WORK ORDER: Starting at the first line of the data and ending at the line with "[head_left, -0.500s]", copy each line exactly. Include both of those lines, but no pictures.

PROVIDED DATA:
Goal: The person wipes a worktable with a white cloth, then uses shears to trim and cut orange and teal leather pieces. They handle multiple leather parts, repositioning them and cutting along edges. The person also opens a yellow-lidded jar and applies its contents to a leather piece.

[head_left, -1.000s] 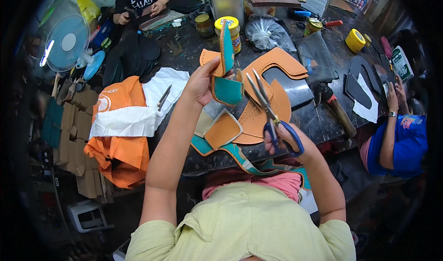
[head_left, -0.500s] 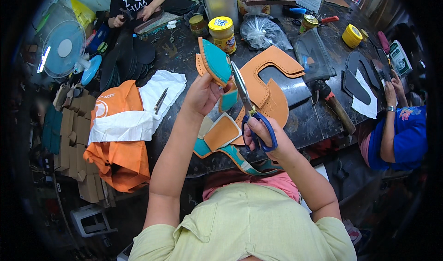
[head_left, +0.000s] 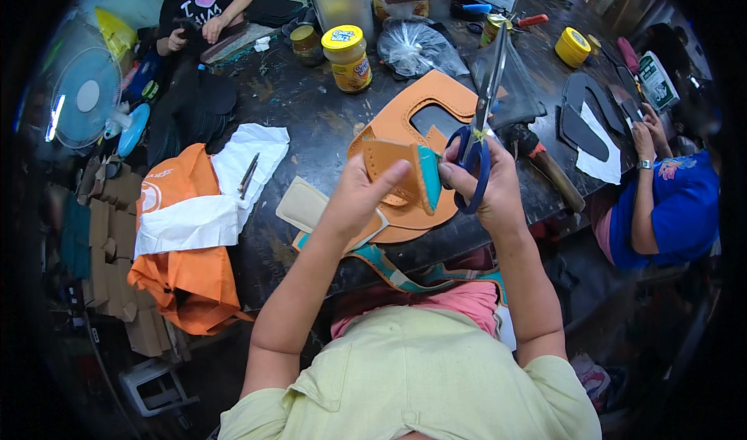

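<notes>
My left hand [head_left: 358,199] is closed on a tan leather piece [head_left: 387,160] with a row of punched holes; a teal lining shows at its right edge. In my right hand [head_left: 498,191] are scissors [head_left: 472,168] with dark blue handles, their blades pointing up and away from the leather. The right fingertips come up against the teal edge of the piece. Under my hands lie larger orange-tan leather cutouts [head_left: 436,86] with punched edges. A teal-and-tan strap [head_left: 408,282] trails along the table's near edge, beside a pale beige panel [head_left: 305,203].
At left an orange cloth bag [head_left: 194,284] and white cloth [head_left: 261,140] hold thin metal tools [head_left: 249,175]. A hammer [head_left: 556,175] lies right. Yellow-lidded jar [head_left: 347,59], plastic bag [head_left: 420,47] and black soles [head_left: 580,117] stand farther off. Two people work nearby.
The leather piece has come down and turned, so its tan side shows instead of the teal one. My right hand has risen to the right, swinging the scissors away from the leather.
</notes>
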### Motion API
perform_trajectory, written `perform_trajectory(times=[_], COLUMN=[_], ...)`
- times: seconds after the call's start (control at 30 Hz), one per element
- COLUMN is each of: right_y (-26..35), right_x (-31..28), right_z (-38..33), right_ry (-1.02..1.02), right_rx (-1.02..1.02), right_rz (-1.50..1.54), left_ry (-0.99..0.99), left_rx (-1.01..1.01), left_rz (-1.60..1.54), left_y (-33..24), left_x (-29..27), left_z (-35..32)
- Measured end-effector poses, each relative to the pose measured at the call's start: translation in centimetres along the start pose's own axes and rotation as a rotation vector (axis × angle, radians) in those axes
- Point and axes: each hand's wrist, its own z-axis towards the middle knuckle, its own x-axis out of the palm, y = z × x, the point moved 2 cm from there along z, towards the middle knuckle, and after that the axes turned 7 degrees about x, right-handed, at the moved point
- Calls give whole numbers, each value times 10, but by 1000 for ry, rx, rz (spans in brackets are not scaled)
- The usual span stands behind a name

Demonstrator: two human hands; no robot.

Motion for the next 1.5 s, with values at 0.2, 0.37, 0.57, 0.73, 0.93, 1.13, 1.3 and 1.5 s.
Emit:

ANSWER SPACE:
Goal: The person wipes a worktable with a white cloth, then uses shears to trim and cut orange and teal leather pieces. They handle multiple leather parts, repositioning them and cutting along edges. The person also opens a yellow-lidded jar and applies its contents to a leather piece.

[head_left, -1.000s] 
[head_left, -0.500s] 

This finishes the answer to the exercise.